By getting started early, companies can more easily engage multiple internal departments — such as legal, audit, finance, and operations functions — on the requirements of CSRD and the double-materiality assessment.
This impact-materiality exercise includes analyzing the scale, scope, irremediability, and likelihood of the company’s global impacts (both positive and negative) on each issue; while the financial-materiality exercise involves assessing the actual or potential effects of each issue on the company’s financial performance (such as on revenues, expenditures, cost of capital, etc.) Companies must evaluate both the magnitude and likelihood of these financial effects and may wish to also consider reputational risks or opportunities arising from these ESG matters.
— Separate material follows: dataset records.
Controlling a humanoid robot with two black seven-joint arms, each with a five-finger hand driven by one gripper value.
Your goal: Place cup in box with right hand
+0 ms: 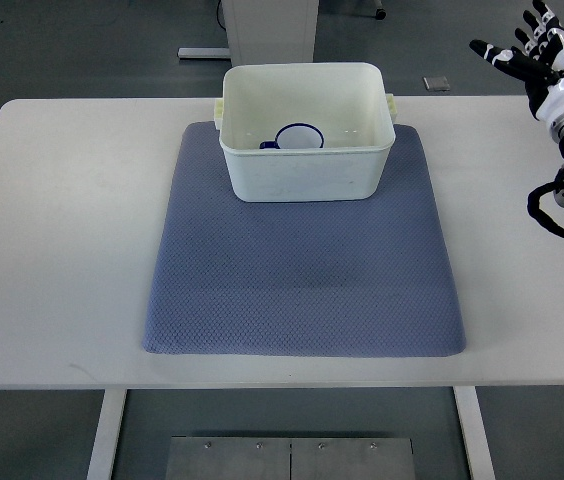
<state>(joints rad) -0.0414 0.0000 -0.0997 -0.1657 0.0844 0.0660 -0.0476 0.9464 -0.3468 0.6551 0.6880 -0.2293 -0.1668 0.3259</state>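
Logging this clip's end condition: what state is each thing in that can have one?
cup: inside the box, upright, mouth up.
box: open-topped, sitting at the mat's far edge.
mat: lying flat on the table.
right hand: raised at the upper right, fingers spread, holding nothing.
left hand: not in view.

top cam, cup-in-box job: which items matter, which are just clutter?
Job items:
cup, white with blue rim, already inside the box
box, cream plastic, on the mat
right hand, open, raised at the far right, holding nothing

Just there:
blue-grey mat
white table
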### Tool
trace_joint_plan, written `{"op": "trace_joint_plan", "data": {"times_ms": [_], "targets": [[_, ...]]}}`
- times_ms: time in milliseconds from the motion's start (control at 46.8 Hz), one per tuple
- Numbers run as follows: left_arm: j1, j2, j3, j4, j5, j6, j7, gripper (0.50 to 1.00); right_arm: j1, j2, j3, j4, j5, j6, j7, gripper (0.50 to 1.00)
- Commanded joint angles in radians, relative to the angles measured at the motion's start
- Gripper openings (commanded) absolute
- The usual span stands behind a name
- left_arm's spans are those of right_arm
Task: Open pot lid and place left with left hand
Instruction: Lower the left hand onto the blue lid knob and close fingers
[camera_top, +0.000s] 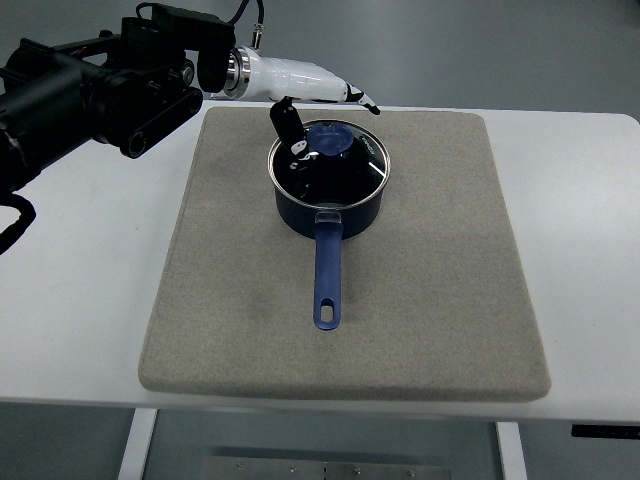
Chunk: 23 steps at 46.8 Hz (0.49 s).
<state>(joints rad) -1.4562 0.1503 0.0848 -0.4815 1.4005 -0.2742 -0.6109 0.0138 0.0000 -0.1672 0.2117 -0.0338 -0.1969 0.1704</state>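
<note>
A dark blue pot (330, 215) stands on the grey mat (440, 260), its long blue handle (327, 280) pointing toward the near edge. A glass lid (355, 170) with a blue knob (329, 140) sits on the pot. My left hand (328, 115), white with black fingertips, reaches in from the upper left and hovers over the far rim of the lid. Its fingers are spread: the thumb (287, 122) comes down at the left of the knob and one fingertip (369, 105) sticks out past it to the right. It holds nothing.
The mat lies on a white table (90, 290). My black left arm (90, 95) crosses the upper left corner of the table. Bare mat shows left of the pot (225, 220) and on its right.
</note>
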Motion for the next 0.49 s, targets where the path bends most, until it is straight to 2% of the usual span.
{"op": "trace_joint_plan", "data": {"times_ms": [0, 64, 107, 256, 385, 470], "targets": [[-0.001, -0.001, 0.026, 0.0, -0.002, 0.0, 0.0, 0.859, 0.0, 0.0, 0.0, 0.0, 0.0, -0.001, 0.0, 0.917], [-0.001, -0.001, 0.027, 0.0, -0.002, 0.0, 0.0, 0.853, 0.0, 0.0, 0.0, 0.0, 0.0, -0.001, 0.0, 0.917], [-0.001, 0.0, 0.027, 0.0, -0.002, 0.0, 0.0, 0.821, 0.0, 0.0, 0.0, 0.0, 0.0, 0.001, 0.0, 0.917], [-0.001, -0.001, 0.029, 0.0, 0.0, 0.0, 0.0, 0.778, 0.0, 0.0, 0.0, 0.0, 0.0, -0.001, 0.0, 0.917], [-0.003, -0.001, 0.027, 0.0, 0.0, 0.0, 0.0, 0.716, 0.0, 0.0, 0.0, 0.0, 0.0, -0.001, 0.0, 0.917], [-0.004, -0.001, 0.027, -0.002, 0.0, -0.002, 0.0, 0.701, 0.0, 0.0, 0.0, 0.0, 0.0, -0.001, 0.0, 0.917]]}}
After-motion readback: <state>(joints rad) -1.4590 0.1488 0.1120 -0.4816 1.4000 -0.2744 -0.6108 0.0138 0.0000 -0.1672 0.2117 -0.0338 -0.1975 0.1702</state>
Develop a double-materiality matrix — Once all these ESG matters have been scored and mapped against each other, there needs to be a cut-off of what is and is not a material issue. While the matrix as a whole should guide business strategy and sustainability reporting, matters deemed material will trigger mandatory disclosure to the relevant CSRD topical standards. CSRD also is not prescriptive in its recommendations for materiality thresholds; rather, companies are given leeway to develop thresholds for both the impact- and financial-materiality perspectives that reflect the company’s individual circumstances. “Judgement is involved in setting the threshold for impact-materiality side, along with appropriate justifications,” Fertig says. Most companies already have a pre-established definition of what a financially material issue is and should rely upon that metric for the financial-materiality threshold. It is helpful for companies to engage their audit functions to ensure a common understanding of these thresholds and have them validated internally.
Once the thresholds are set, any mapped ESG matter that scores higher than the impact threshold should be considered material from an impact perspective; and any matter that scores higher than the financial threshold should be considered material from a financial perspective. Of course, some matters will be considered material from both perspectives, although a matter only has to be considered material from either perspective to trigger relevant disclosures under CSRD.
The double-materiality assessment is a foundational step in complying with CSRD. Companies to gather the input and ensure the collaboration of internal cross-functional experts as a critical step to supporting the development of audit-ready processes and data. This can be a heavy lift — so for large companies, the time to get started is now.